The DOE plans to award $22.5 million over five years for PNNL's new Center for Molecular Electrocatalysis, which will be led by PNNL chemist Morris Bullock. The Center comprises more than a dozen researchers from PNNL, the University of Washington, Pennsylvania State University and the University of Wyoming. The Center is expected to receive $4.5 million in its first year.
"This is fantastic," said Doug Ray, PNNL associate laboratory director for fundamental and computational sciences. "The Center for Molecular Electrocatalysis will enable a group of outstanding scientists to focus on grand challenges recently identified by the Department of Energy as critical to controlling chemical transformations for energy applications."
PNNL was also a partner on two other centers – one led by the University of South Carolina on nanomaterials and the other led by the University of Notre Dame on materials containing radioactive elements such as plutonium and uranium. PNNL's partnership with the UND center will involve the use of equipment at EMSL, DOE's Environmental Molecular Sciences Laboratory on the PNNL campus.

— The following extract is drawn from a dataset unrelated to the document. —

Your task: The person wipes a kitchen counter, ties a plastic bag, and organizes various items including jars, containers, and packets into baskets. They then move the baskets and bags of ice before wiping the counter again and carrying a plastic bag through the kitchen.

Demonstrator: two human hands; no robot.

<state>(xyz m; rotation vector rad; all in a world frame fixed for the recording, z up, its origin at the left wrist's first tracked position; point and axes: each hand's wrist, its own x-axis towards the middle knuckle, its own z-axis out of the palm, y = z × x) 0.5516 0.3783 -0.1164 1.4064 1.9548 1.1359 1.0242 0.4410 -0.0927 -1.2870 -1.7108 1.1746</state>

EFRC researchers will take advantage of new capabilities in nanotechnology, high-intensity light sources, neutron scattering sources, supercomputing, and other advanced instrumentation, much of it developed with DOE Office of Science support over the past decade, in an effort to lay the scientific groundwork for fundamental advances in solar energy, biofuels, transportation, energy efficiency, electricity storage and transmission, clean coal and carbon capture and sequestration, and nuclear energy.
At PNNL's Center for Molecular Electrocatalysis, Bullock and colleagues will study molecules called catalysts that convert electrical energy into chemical bonds and back again. Of interest are catalysts that pack energy into bonds involving hydrogen, oxygen or nitrogen. These reactions are at the core of technologies such as solar energy and fuel cells.
For example, a catalyst breaks down chemical bonds to produce electricity in a fuel cell. A fast, efficient catalyst produces more power from fuel than a slow one -- and fuel cells for vehicles need to release energy as fast as the explosions in a gasoline engine do.
In previous work, PNNL scientists copied a feature called a "proton relay" from fast and efficient enzyme catalysts found in nature. The proton relay gave their synthetic catalyst speed comparable to natural catalysts. The new Center will help them better understand and control the reactions in such catalysts to make them not just fast, but efficient as well.
"We hope to learn how to apply these principles to design a broader range of catalysts for energy applications," said Bullock. "This funding will allow us to gain a critical mass of researchers to attack this problem."
Of the 46 EFRCs selected, 31 are led by universities, 12 by DOE national laboratories, two by nonprofit organizations, and one by a corporate research laboratory. The criterion for providing an EFRC with Recovery Act funding was job creation. The EFRCs chosen for funding under the Recovery Act provide the most employment for postdoctoral associates, graduate students, undergraduates, and technical staff, in keeping with the Recovery Act's objective to preserve and create jobs and promote economic recovery. However, PNNL's center will not be funded by the Recovery Act but by regular DOE funds.